林文熙微微聳肩說道,“我畢竟也隻是個凡人,不能什麼都知道。可你想想,既然現在的冒險者裡麵都有黑暗勢力,更何況彆處呢?為什麼不能多想一步呢?”
齊暃點點頭,不得不承認林文熙說的有道理。
如此說來是說得通的,在林文熙所在的“地球世界”即將發生“地獄降臨”,而這也是提前就被觀測出的事情。
或許林文熙的父親就是因為上麵的任務,才開始研究“迪亞波羅之血”,導致中了邪。
而官方雖然是要預防“地獄降臨”,可是很有可能正因為如此,也才被惡魔們抓住了某種契機,控製或腐化了一些人。
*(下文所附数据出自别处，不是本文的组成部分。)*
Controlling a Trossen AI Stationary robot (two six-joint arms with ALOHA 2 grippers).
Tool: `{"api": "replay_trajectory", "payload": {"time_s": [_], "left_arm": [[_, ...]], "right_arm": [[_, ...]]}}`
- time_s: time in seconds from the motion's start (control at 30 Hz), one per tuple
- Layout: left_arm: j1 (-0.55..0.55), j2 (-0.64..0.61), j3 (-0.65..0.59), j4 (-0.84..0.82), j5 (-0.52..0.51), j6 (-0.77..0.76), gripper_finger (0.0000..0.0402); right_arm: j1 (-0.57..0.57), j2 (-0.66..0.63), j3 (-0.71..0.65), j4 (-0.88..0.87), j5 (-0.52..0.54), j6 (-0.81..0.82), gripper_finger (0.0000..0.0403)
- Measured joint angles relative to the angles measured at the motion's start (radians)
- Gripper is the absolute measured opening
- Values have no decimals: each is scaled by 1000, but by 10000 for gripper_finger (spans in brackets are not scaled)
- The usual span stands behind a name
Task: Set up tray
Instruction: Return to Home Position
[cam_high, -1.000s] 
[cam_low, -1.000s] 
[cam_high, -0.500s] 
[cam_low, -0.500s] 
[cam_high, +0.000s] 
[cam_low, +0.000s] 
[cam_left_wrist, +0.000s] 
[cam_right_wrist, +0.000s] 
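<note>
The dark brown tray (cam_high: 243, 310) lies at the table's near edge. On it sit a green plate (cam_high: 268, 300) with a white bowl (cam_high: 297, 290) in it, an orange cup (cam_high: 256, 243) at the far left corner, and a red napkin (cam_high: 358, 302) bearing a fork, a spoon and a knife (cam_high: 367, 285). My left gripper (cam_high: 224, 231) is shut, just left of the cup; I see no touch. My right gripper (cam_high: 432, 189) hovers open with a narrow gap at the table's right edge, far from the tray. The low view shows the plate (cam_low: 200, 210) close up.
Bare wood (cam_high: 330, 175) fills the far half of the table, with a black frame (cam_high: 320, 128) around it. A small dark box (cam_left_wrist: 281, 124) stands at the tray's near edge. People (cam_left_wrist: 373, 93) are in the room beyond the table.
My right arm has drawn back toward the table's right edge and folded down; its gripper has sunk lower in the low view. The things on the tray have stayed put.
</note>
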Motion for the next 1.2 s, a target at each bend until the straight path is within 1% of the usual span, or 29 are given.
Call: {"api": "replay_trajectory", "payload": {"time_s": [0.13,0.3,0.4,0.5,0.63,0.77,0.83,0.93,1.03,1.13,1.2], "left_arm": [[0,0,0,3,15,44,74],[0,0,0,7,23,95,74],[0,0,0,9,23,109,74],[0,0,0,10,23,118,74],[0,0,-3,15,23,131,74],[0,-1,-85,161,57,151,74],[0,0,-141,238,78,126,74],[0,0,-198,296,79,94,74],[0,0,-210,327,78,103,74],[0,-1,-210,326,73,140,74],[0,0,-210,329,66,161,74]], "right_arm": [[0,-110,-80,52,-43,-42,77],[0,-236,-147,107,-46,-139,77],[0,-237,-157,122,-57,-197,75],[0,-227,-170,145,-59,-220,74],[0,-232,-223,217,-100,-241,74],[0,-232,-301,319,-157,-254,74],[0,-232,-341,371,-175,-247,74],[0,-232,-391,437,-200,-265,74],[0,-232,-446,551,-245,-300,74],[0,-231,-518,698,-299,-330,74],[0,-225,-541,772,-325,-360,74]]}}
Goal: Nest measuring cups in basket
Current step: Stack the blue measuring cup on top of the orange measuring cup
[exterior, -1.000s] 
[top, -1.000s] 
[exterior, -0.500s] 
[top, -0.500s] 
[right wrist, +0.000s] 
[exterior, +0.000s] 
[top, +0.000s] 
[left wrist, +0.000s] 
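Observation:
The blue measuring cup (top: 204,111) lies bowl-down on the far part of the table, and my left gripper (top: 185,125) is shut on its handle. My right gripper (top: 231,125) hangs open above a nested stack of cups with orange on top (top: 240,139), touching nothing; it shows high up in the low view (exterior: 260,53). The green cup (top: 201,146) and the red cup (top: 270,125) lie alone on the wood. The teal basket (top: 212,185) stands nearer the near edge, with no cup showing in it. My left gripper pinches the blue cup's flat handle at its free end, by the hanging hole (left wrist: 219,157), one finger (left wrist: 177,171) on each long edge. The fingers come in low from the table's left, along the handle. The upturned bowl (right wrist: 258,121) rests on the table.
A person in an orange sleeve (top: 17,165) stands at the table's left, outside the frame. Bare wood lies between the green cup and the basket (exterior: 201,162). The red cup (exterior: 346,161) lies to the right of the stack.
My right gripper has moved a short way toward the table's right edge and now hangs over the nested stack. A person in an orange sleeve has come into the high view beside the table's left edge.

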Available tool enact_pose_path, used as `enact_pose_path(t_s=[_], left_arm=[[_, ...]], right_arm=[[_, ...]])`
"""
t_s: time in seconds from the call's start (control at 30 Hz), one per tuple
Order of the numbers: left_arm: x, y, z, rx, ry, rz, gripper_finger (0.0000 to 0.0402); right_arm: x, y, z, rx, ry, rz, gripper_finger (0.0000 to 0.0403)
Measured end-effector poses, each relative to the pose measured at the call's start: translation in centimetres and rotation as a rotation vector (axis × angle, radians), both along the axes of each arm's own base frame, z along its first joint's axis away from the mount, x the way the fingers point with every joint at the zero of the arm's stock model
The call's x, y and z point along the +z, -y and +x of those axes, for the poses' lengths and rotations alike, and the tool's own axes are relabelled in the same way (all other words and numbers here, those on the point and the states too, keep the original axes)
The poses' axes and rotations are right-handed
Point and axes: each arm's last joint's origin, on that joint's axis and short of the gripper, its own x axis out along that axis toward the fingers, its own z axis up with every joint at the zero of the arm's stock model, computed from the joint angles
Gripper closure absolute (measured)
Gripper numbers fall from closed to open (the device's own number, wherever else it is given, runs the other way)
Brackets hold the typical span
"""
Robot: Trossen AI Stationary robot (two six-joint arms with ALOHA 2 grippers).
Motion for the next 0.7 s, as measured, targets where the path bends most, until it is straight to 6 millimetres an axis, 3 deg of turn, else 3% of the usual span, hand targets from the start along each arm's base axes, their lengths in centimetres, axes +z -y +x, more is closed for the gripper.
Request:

或許他們中的一部分人早就被黑暗力量控製,這才導致安達利爾降臨人間的事情毫無征兆與阻礙。
“那麼你呢?你的血統之力又是什麼?你父親被迪亞波羅之血影響,應該是生下你之後的事了吧?按理說,你應該是沒有什麼血緣影響才對。”
齊暃針對林文熙話中的一個邏輯漏洞提出了質疑。
“嗯。彆著急,我馬上就會講。”
林文熙大大方方地點頭,並沒有隱瞞的意思。
“地獄降臨人間,我不能束手待斃,彆忘了……我不是一個人,我讓老陳幫我找到了我父親的另一部分遺物,並在裡麵發現了一個沒開封的小瓶子。”
林文熙邊說,便用大拇指與食指比劃著,“隻有指甲蓋那麼大,就像海灘買的夜光沙,或者說指甲油。裡麵是暗紅色的,也像是血液的東西。”
林文熙的語氣毫無波動,齊暃卻瞪大了雙眼。
“你不會告訴我,你把那東西……”
“嗯,我在調查了之後,選擇把那東西喝了。哈庫拉瑪塔塔……”
林文熙說著辛巴吃蟲子時的台詞,做出喝下去的動作。跟齊暃喝下黑泉時說的話如出一轍,實在是接梗能手。
“不過味道實在不好,因為那東西我大病了一場,等我恢複過來時,我就已經擁有了黑暗血統與‘統禦能力’。是的,我也有掛。”林文熙露出微笑。
“你真他媽是個戰士。”
齊暃發自肺腑地感歎道,換成是自己,是斷然沒法做出這種冒險之事的。
“那東西害死我爸媽,我與他勢不兩立。隻要有機會調查,喝點血又算什麼?”
林文熙看著齊暃,白皙精致的臉上依然不帶有一絲多餘的感情。
齊暃設身處地地想了想,默默地點了點頭,他能理解林文熙的心情,隻是……對她多了一絲佩服。